Mao et al.(3) showed that 36.4% of hospitalized patients diagnosed with COVID-19 had neurological manifestations involving the central nervous system, peripheral nervous system, and skeletal muscle. In addition, patients with more severe disease were more likely to develop manifestations, and some had neurological changes as the initial manifestation of the disease.

A recent study with an English database showed neurological changes related to COVID-19 in 153 patients, including nine cases of cerebral hemorrhage. Ischemic strokes were more prevalent, with 57 cases. In this case series, 39 patients had an altered mental status.(4)

Therefore, patients admitted to emergency rooms with acute neurological conditions, in a pandemic context, should have SARS-CoV-2 as a differential diagnosis.

Divani et al., in a recent review on vascular events and COVID-19, showed a higher prevalence of ischemic events and, to date, few reports of cerebral hemorrhagic events in the literature.(5)

The main risk factors for primary intracranial hemorrhage include systemic arterial hypertension and amyloid angiopathy. For hemorrhage of secondary etiology, the factors include coagulopathy, rupture of arteriovenous malformations, venous thrombosis, rupture of aneurysms, tumors, hemorrhagic transformation, and vasculitis.(6) The patient described in this report did not have hypertension, and brain MRI indicated amyloid angiopathy. The use of pharmacological prophylaxis for venous thromboembolism is also a factor that may be associated with bleeding.

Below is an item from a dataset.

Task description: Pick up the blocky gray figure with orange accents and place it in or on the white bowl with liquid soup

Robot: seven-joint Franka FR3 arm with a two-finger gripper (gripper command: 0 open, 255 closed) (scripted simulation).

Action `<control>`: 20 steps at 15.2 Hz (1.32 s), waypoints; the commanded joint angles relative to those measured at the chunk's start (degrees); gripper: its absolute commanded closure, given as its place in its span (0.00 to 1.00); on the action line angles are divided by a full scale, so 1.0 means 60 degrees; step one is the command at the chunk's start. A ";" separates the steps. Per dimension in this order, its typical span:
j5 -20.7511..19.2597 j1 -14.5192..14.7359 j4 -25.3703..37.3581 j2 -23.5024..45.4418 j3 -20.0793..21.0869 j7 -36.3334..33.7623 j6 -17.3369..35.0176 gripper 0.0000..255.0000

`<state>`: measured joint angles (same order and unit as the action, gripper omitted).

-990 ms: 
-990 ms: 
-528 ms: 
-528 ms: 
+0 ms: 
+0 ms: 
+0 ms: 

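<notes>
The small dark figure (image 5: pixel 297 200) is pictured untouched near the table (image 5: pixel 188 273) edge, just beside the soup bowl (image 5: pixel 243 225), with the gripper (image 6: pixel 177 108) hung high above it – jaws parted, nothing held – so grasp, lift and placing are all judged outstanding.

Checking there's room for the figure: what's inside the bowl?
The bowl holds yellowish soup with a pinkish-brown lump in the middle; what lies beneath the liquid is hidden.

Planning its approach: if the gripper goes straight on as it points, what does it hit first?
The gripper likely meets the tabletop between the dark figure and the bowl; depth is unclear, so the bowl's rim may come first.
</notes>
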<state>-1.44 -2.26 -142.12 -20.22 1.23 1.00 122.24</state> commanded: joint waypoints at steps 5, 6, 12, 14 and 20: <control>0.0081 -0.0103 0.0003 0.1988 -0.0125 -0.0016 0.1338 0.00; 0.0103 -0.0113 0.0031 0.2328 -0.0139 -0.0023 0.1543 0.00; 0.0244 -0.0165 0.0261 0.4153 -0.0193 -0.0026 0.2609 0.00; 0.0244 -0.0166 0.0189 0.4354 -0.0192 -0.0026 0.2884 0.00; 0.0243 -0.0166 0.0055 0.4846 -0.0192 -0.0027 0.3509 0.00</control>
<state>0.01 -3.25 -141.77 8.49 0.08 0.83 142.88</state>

The neurological changes associated with COVID-19 have multifactorial causes and are related to endothelial dysfunction, the release of inflammatory mediators (cytokine storm) and hypoxemia.(2.7-9)

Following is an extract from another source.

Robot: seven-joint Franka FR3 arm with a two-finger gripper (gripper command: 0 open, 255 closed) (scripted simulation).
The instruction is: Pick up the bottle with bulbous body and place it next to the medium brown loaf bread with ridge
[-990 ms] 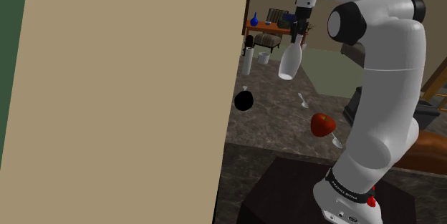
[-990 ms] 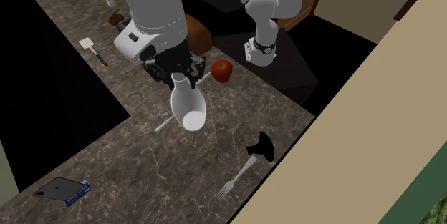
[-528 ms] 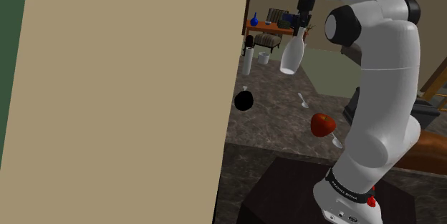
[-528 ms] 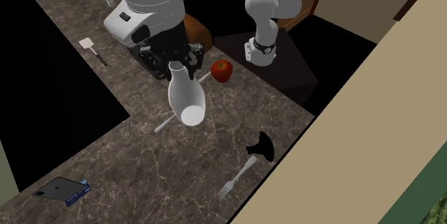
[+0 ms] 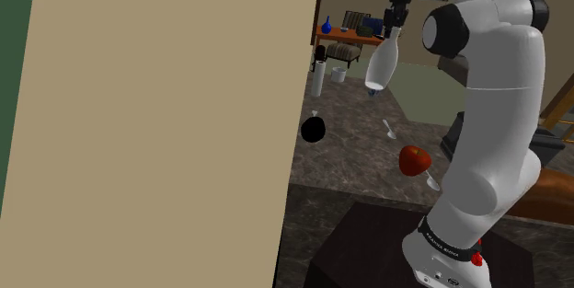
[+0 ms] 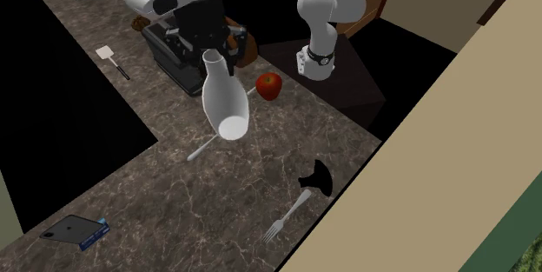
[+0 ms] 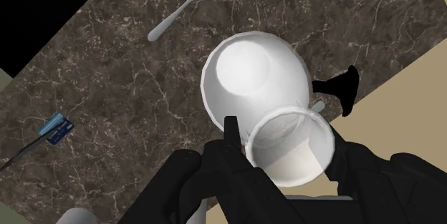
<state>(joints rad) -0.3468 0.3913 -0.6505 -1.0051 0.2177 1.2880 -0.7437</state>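
Bottle [image 6: 223,101], white w/ bulbous body, hangs neck-up in the tool [image 6: 212,54], which we see clamped round its neck, well above the dark veined worktop [image 6: 174,196]. Below the tool lies a spoon [image 7: 183,9]; a red apple [image 6: 268,86] sits near it, and a fork [image 6: 287,216] farther off.

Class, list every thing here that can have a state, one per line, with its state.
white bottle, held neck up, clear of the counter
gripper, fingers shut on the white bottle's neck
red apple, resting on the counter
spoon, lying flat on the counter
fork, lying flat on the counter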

In addition, COVID-19-related coagulopathy has been described; this condition is induced by an acute systemic inflammatory response in which there are increased blood coagulation markers, increased inflammatory markers and thrombocytopenia, which suggests a state of hypercoagulability.(5) In our case, the patient presented changes in two inflammatory markers (CRP and D-dimer).


Acute neurological changes in situations of COVID-19 are common, and given the current pandemic context, it is important to conduct an investigation in this group of patients to facilitate early diagnosis and management.